Supplied information:
══════

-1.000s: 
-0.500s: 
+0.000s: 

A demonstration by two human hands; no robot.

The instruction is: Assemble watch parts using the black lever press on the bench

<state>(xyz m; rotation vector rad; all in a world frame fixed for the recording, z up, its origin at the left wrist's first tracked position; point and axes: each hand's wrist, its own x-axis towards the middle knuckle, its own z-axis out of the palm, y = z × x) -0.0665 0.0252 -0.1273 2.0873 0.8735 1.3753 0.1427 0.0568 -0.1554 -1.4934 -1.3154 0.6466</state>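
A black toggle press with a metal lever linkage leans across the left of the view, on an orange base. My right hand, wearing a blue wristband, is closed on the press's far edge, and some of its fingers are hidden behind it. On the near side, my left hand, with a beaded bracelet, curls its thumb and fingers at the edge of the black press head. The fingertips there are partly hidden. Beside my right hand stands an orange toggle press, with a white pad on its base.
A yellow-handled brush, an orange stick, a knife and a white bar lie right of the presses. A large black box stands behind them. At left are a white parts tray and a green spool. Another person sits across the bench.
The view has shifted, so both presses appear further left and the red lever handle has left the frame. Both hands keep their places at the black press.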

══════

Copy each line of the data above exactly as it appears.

Solved problem:
-1.000s: 
-0.500s: 
+0.000s: 

A demonstration by two human hands; no robot.

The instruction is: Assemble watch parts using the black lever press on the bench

<state>(xyz m; rotation vector rad; all in a world frame fixed for the recording, z up, its origin at the left wrist's first tracked position; point and axes: each hand's wrist, its own x-axis towards the middle knuckle, its own z-axis out of the palm, y = z × x) -0.0665 0.0252 -0.1273 2.0873 0.8735 1.3753 0.1427 0.0568 -0.1554 -1.4934 -1.3154 0.6466</state>
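A black toggle press with a metal lever linkage leans across the left of the view, on an orange base. My right hand, wearing a blue wristband, is closed on the press's far edge, and some of its fingers are hidden behind it. On the near side, my left hand, with a beaded bracelet, curls its thumb and fingers at the edge of the black press head. The fingertips there are partly hidden. Beside my right hand stands an orange toggle press, with a white pad on its base.
A yellow-handled brush, an orange stick, a knife and a white bar lie right of the presses. A large black box stands behind them. At left are a white parts tray and a green spool. Another person sits across the bench.
The view has shifted, so both presses appear further left and the red lever handle has left the frame. Both hands keep their places at the black press.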

No more output will be given.